The Department of Homeland Security (DHS) announced yesterday a series of administrative reforms aimed at attracting and retaining highly-skilled immigrants. The initiatives, according to DHS, will "serve to make the United States more attractive to highly-skilled foreign students and workers, thereby improving the competitiveness of U.S. companies in the world market and stimulating U.S. job creation." The reforms include the following:
1) Expand eligibility for 17-month extension of optional practical training (OPT) for F-1 international students to include students with a prior degree in Science, Technology, Engineering and Mathematics (STEM).
Presently, an F-1 student may only engage in optional practical training (OPT) for 12 months. F-1 students who graduate in programs of study classified as STEM can obtain a 17-month extension of OPT as part of their F-1 status if the degree they were conferred is included on the DHS list of eligible STEM degree programs. This proposed change would expand eligibility for extension of OPT by including students with a STEM degree that is not the most recent degree the student has received. Furthermore, because of the dynamic nature of STEM related education and training, DHS will continue to review emerging fields for possible inclusion in the list of eligible STEM degree programs.
2) Allow for additional part-time study for spouses of F-1 students and expand the number of Designated School Officials (DSOs) at schools certified by DHS to enroll international students.
This regulatory reform would allow spouses of F-1 students to enroll in additional academic classes on a part-time basis while their spouse is pursuing full-time studies. Presently, under the current regulation, spouses may only take part-time vocational or recreational classes. Schools would also be given increased flexibility to determine the number of DSOs needed at their institution to meet both the administrative and guidance needs of students.
3) Provide work authorization for spouses of certain H-1B holders.
This proposed change to the current DHS regulation would allow certain spouses of H-1B visa holders to legally work while their visa holder spouse waits for his or her adjustment of status application to be adjudicated. Specifically, employment will be authorized for H-4 dependent spouses of principal H-1B visa holders who have begun the process of seeking lawful permanent resident status through employment after meeting a minimum period of H-1B status in the U.S. This effort will help retain talented professionals who are valued by U.S. employers and who seek to contribute to our economy.
4) Allow outstanding professors and researchers to present a broader scope of evidence of academic achievement.
The Law Offices of Richard A. Gump, Jr. represents outstanding professors and researchers filing in the EB-1.2 category. The proposed change to current DHS regulations would increase the types of evidence that employers or self-petitioners can submit to demonstrate that a professor or researcher is among the very best in their field. Presently, applicants for the employment-based immigrant visa category of "outstanding professors and researchers" are limited to specific types of evidence listed by regulation. This would allow "comparable evidence" beyond the specifically articulated regulatory list. This change will harmonize the evidentiary standard for this category with the other exceptional ability immigrant visa categories. While we applaud DHS for recognizing deficiencies in existing EB-1 regulations, improvements in USCIS adjudicator guidance are also needed.

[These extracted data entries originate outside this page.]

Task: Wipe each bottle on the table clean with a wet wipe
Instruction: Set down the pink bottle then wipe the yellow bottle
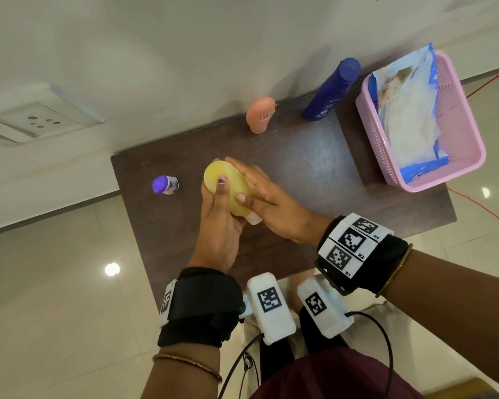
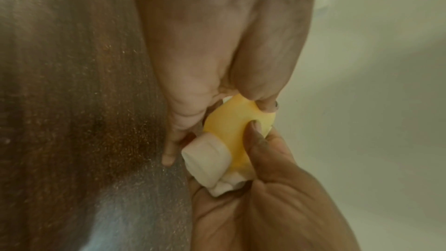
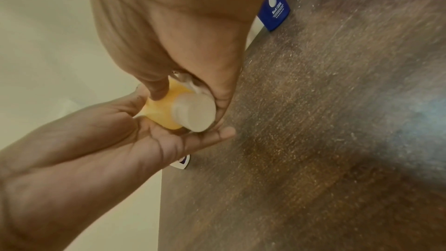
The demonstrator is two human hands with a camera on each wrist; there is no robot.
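Note:
My left hand (image 1: 218, 226) grips a yellow bottle (image 1: 228, 188) with a white cap (image 1: 254, 219), tilted above the dark table (image 1: 314, 174); its thumb lies across the bottle's top. My right hand (image 1: 268, 203) wraps over the bottle's right side, its thumb on the yellow body, and presses a white wet wipe (image 2: 225, 185) against it. In the right wrist view the wipe (image 3: 190, 83) shows under the fingers (image 3: 222, 100) just above the cap (image 3: 196, 114). A small purple-capped bottle (image 1: 164, 184), a peach bottle (image 1: 260, 114) and a tall blue bottle (image 1: 332, 90) stand on the table.
A pink basket (image 1: 444, 180) at the table's right end holds an opened pack of wipes (image 1: 406, 110). The table backs onto a white wall. An orange cable (image 1: 484, 208) runs along the floor to the right.

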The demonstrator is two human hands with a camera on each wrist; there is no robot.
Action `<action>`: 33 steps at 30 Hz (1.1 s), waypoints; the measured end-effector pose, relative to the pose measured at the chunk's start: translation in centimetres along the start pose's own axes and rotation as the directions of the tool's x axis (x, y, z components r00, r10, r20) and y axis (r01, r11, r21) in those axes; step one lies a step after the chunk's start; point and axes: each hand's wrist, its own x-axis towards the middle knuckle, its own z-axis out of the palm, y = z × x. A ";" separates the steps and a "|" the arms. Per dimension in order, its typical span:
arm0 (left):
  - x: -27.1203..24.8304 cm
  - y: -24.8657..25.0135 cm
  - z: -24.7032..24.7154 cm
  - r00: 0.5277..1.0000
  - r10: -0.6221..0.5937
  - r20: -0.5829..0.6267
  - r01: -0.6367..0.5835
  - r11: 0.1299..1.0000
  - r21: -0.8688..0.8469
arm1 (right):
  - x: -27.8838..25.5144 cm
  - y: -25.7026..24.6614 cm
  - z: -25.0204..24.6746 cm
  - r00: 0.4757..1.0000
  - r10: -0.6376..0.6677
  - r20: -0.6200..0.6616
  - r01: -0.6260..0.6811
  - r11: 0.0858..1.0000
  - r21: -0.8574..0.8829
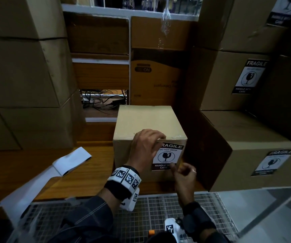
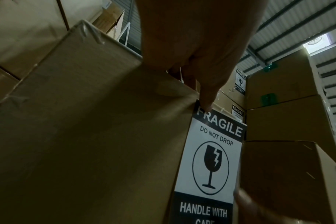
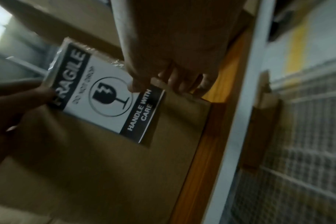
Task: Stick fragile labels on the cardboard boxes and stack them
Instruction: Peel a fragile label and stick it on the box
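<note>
A small cardboard box (image 1: 146,123) stands on the wooden table (image 1: 95,169). A black and white fragile label (image 1: 167,156) lies on its front face, up against the top edge. My left hand (image 1: 147,145) reaches over that edge, and one fingertip (image 2: 206,104) presses the label's (image 2: 209,159) top left corner. My right hand (image 1: 180,170) is just below and to the right. Its other fingers are loosely curled while one fingertip (image 3: 133,88) touches the label (image 3: 105,97) near its lower black band. The label's lower edge casts a shadow, so it seems slightly lifted there.
Larger labelled boxes (image 1: 243,137) are stacked at the right, close to the small box. Plain boxes (image 1: 21,76) tower at the left, and another box (image 1: 157,76) stands behind. White backing sheets (image 1: 71,161) lie on the table at the left. A wire mesh surface (image 1: 158,216) lies in front of me.
</note>
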 end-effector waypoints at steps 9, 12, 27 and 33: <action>-1.3 -0.2 0.6 0.981 0.138 0.133 -0.170 0.947 0.274 | 4.0 -6.6 -0.3 0.938 -0.343 0.043 0.345 0.935 -0.077; -2.4 -1.1 1.4 0.974 0.144 0.176 -0.204 0.896 0.395 | 4.1 -6.6 -0.6 0.934 -0.351 0.067 0.354 0.935 -0.038; -5.4 -2.3 3.8 0.985 0.165 0.041 -0.161 0.827 0.539 | 3.2 -1.4 -0.8 0.975 -0.160 0.157 0.178 0.978 -0.105; -6.3 -4.4 -1.0 0.964 0.044 -0.260 0.059 0.925 0.375 | 4.1 -0.8 -1.4 0.960 -0.150 0.238 0.183 0.976 -0.121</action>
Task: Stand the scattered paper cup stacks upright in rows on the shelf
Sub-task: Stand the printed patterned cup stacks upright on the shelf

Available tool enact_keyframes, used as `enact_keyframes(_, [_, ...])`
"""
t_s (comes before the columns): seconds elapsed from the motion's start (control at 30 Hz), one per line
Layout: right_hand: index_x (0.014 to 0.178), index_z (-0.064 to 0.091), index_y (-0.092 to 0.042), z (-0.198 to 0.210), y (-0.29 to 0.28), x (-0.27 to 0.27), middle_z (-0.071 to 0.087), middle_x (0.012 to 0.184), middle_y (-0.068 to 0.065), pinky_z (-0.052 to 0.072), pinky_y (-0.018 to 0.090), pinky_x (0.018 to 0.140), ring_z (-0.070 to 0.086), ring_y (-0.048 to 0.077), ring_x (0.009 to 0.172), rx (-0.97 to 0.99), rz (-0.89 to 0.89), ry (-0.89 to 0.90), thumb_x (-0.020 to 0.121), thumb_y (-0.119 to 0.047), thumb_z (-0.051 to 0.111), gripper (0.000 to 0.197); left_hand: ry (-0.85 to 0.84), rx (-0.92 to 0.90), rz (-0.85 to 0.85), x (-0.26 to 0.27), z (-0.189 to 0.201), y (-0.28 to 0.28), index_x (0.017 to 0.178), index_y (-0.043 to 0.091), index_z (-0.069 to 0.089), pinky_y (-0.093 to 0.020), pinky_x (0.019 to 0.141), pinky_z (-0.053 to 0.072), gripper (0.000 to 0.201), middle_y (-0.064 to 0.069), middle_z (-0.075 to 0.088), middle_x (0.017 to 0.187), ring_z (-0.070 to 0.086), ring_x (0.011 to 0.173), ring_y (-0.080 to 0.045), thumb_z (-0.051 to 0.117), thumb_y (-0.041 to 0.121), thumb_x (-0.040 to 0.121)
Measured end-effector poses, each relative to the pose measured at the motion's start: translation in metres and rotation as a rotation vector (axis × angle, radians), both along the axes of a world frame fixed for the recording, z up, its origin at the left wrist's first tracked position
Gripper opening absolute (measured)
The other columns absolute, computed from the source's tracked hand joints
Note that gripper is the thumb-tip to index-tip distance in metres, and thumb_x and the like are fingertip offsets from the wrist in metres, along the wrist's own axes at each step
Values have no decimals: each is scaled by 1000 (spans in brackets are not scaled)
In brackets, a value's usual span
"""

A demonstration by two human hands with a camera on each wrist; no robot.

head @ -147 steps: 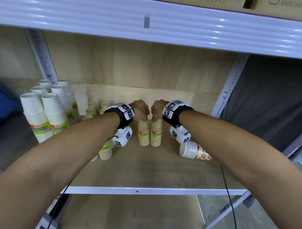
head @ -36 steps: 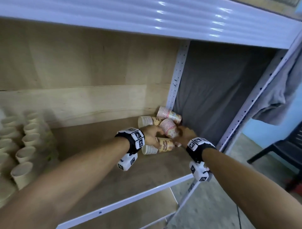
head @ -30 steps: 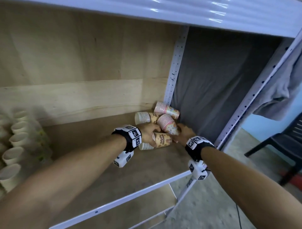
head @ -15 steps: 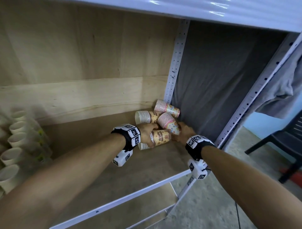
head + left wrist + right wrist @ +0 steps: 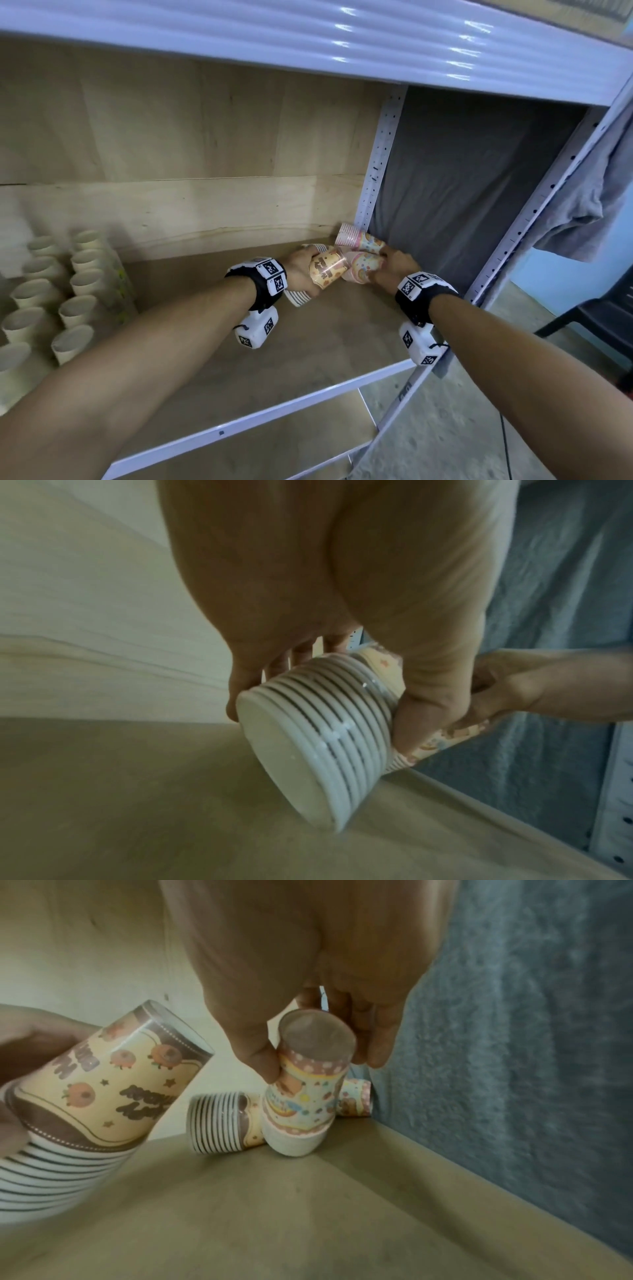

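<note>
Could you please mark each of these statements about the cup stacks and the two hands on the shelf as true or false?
1. The left hand grips an orange-printed cup stack. True.
2. The right hand is empty. False: it holds a pastel-printed cup stack near its closed end.
3. The stack in the left hand stands upright on the shelf. False: it is tilted.
4. Plain cream cup stacks stand in rows at the left of the shelf. True.
5. No stacks remain lying in the corner. False: a brown-banded stack and a pink-rimmed stack lie on their sides.
</note>
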State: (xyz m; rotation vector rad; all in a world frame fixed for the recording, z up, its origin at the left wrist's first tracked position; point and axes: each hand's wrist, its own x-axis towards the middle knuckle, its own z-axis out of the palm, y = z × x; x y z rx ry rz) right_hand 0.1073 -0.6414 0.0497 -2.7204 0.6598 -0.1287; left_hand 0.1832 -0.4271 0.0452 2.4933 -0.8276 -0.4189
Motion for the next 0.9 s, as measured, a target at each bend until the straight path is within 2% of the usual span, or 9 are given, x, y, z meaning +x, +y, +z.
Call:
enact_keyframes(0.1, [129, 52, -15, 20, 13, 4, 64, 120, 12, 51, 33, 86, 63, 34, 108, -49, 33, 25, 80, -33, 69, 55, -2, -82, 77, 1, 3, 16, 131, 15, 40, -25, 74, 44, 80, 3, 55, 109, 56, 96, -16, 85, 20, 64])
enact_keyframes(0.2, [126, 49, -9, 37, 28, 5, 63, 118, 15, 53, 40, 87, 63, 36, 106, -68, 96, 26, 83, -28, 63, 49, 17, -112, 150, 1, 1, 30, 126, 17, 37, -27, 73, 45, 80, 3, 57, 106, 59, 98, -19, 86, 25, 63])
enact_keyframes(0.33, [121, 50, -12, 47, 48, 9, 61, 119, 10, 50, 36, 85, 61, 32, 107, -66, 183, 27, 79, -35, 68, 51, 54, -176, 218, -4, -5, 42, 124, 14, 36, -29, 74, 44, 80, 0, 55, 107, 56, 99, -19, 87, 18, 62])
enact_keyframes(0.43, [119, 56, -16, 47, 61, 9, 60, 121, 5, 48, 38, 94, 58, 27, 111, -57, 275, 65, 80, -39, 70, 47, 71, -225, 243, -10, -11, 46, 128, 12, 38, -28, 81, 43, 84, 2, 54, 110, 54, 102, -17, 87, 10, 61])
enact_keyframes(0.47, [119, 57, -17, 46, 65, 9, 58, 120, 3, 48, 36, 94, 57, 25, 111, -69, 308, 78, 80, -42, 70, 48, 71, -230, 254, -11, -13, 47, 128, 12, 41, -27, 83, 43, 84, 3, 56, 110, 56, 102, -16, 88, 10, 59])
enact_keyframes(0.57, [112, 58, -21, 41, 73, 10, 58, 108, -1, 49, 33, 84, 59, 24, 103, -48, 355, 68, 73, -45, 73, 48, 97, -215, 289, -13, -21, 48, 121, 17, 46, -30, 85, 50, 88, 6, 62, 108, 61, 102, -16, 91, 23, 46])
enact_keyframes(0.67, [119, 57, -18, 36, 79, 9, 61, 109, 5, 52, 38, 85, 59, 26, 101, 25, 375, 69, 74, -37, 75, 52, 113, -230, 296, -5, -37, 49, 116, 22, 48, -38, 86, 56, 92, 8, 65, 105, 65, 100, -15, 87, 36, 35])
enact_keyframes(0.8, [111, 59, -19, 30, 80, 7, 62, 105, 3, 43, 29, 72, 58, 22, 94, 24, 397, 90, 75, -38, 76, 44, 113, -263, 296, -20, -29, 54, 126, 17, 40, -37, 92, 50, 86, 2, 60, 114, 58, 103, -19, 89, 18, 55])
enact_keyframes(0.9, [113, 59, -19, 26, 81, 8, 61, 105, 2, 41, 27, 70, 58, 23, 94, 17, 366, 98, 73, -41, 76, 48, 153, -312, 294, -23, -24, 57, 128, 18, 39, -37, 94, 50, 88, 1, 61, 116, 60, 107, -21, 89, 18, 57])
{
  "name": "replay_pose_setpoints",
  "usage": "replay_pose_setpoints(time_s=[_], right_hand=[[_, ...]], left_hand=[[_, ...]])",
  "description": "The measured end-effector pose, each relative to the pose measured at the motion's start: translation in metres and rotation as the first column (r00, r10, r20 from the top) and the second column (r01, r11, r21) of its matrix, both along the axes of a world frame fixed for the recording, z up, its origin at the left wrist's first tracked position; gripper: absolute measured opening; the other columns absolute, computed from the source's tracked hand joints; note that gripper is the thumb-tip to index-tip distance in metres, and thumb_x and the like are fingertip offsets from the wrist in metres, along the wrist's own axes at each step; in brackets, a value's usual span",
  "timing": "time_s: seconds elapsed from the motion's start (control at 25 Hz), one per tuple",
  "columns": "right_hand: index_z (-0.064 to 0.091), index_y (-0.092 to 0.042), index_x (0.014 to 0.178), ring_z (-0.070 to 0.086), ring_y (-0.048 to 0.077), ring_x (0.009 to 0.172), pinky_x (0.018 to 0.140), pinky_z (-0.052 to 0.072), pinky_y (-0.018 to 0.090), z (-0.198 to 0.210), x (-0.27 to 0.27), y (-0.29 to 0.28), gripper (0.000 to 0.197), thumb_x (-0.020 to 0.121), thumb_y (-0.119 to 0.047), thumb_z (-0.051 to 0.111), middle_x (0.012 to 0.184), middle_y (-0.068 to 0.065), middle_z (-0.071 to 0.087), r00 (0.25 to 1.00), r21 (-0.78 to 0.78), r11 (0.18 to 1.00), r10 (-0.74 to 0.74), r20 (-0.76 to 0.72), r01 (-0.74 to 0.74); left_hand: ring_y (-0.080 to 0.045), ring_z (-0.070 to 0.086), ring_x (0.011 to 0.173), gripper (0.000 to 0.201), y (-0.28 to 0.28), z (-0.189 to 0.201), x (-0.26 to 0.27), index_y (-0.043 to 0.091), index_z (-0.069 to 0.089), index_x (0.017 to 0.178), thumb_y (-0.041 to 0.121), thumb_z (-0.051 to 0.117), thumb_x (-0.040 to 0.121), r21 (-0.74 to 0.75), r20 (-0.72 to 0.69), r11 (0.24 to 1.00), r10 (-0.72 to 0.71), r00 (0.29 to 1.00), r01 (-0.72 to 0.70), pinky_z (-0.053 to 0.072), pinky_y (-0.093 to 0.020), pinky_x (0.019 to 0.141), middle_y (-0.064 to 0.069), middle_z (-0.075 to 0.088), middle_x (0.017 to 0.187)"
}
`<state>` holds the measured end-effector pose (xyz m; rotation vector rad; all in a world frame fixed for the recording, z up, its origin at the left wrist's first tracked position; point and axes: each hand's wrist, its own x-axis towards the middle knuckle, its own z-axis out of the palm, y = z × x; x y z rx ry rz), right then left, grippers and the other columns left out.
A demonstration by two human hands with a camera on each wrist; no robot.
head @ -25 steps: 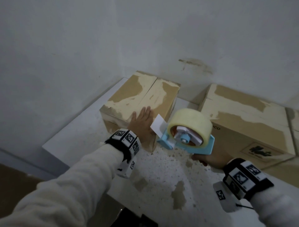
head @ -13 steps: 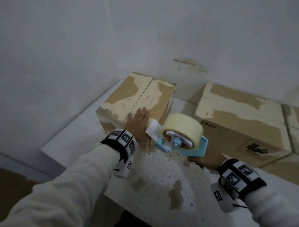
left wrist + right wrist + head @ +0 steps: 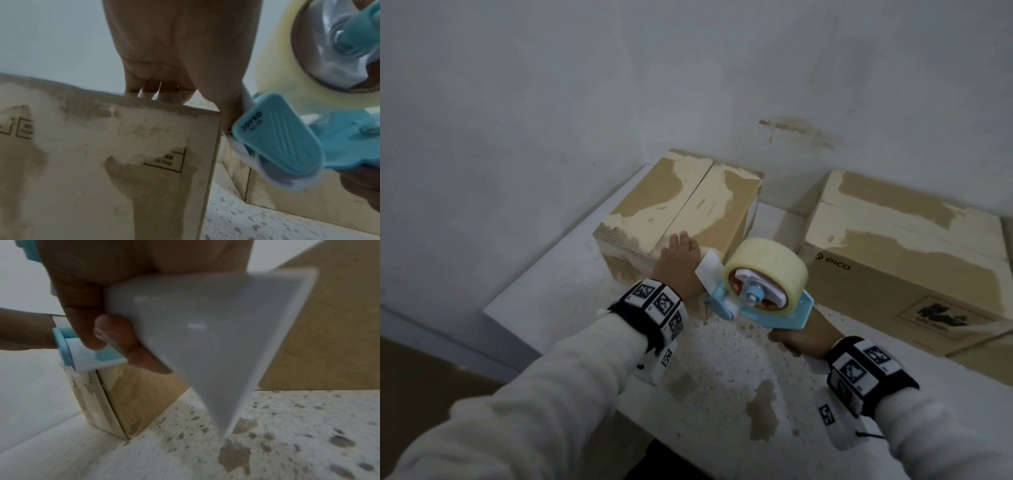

5) Harmonize rules to allow E-3 visa holders from Australia and H-1B1 visa holders from Singapore and Chile to continue working with their current employer for up to 240 days while their petitions for extension of status are pending.
This proposed regulation would treat E-3 and H-1B1 visa holders the same as other employment-based H-1B and L-1 visa holders by allowing them to continue employment with their current employer for up to 240 days from the expiration of their authorized period of stay if a petition to extend their status has been timely filed. Kudos to DHS for addressing this long standing discrepancy within the regulations. But, we have to ask...why did it take DHS so long to address this issue?
6) Launch Entrepreneurs in Residence initiative.
We first mentioned the Entrepreneurs in Residence initiative on our blog in October. USCIS has announced the first summit meeting of the program. Scheduled for February 22, 2012, USCIS will hold an Information Summit in Silicon Valley, CA, that will bring together high-level representatives from the entrepreneurial community, academia, and federal government agencies to discuss how to maximize current immigration laws' potential to attract foreign entrepreneurial talent. The input gathered at the summit will inform the work of the Entrepreneurs in Residence tactical team, which will bring business experts in-house to work alongside USCIS staff for a period of approximately 90 days. Following the summit, the tactical team will convene in Washington, DC to begin its work. Will this initiative result in progressive and substantive changes in existing regulations? We shall see.
It is important to note that no timeline for implementation of the reforms was mentioned in the press release. The changes will require significant revisions to existing federal regulations.